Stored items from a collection
=-=-=-=-=

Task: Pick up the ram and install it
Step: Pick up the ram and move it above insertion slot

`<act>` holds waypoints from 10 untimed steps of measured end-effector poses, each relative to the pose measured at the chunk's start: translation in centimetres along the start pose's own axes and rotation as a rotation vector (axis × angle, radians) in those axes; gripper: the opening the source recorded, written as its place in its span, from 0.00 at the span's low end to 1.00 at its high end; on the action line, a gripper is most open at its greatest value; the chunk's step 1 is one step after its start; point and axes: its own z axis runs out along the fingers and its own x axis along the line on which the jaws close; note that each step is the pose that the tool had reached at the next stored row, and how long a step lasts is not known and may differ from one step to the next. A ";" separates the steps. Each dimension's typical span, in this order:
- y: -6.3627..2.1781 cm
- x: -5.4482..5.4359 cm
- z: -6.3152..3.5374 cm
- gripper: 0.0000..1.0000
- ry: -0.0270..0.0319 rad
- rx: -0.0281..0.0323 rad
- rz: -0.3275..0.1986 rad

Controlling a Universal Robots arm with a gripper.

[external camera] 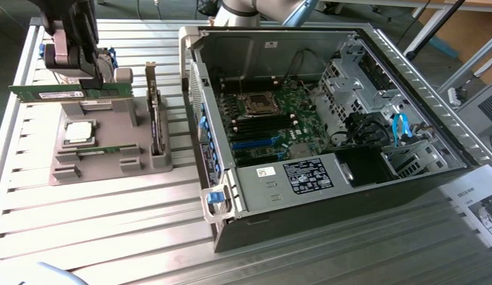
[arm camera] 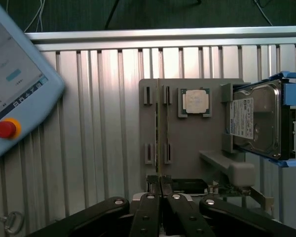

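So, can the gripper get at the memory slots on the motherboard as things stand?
Probably yes: the case lies open-sided and nothing covers the memory slots beside the processor socket. The gripper, shut on the ram, must clear the case wall first.

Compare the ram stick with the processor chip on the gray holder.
The ram is a long, narrow green stick; the processor chip is square and silver. The ram stands on edge, the processor chip lies flat. The gripper is shut on the ram; nothing touches the processor chip. Both are at the gray holder, outside the computer case.
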 end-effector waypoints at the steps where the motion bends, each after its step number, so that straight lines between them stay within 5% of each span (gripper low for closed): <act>1: -0.15 0.0 -0.01 0.12 0.0001 -0.0001 0.000; 10: -1.60 -0.1 -0.04 0.12 0.0001 -0.0001 0.000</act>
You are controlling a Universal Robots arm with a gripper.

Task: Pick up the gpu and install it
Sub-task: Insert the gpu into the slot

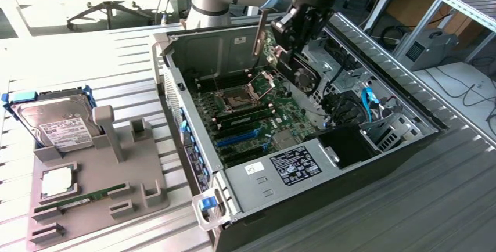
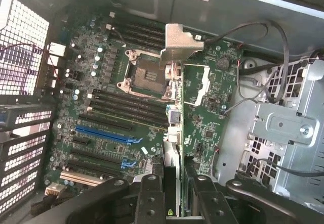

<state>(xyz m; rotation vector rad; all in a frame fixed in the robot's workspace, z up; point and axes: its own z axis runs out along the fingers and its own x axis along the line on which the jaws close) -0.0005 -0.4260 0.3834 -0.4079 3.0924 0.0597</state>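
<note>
Pinching the card [image 2: 173,118] between the fingers [image 2: 152,193] of the gripper [image 2: 172,183], which is closed down tight on the end away from the silver bracket [image 1: 261,31]. Holding it inside the open case [image 1: 166,60], hanging clear above the green main board [image 2: 86,67] and touching nothing there. Hovering roughly over the processor socket [image 2: 144,75], with the bracket end turned toward the case wall at the exterior view's left.

Placing the blue slots [image 1: 236,139] against it: lying off to one side of the card, well apart from it, toward the end of the case nearer the exterior camera. Judging from the exterior view, running the card's long axis about the same way as those slots, bracket toward the same wall. Leaving a sideways gap along the board, plus the height above it, as the offset that matters. Not being able to tell how squarely the card's lower edge is sitting to any one slot.
</note>
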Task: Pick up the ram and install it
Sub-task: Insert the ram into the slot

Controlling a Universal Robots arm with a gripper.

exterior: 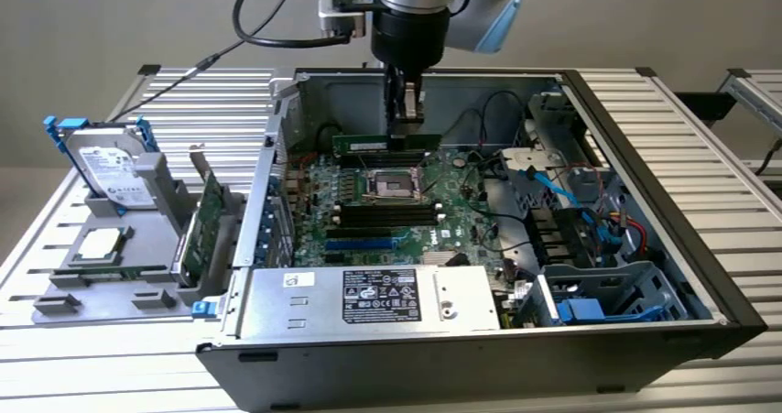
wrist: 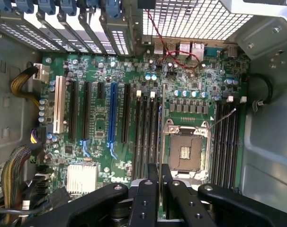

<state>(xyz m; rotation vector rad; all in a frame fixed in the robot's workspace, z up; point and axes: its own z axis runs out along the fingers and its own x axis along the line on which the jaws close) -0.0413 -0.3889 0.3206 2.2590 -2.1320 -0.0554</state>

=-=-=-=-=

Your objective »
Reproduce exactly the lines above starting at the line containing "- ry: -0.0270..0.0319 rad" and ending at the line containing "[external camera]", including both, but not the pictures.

Exercise result »
- ry: -0.0270..0.0319 rad
- rx: -0.0281..0.0323 rad
- rz: -0.3275..0.1986 rad

Controlling a Universal Robots arm with a gripper.

[external camera] 

The exercise has been carried out completely.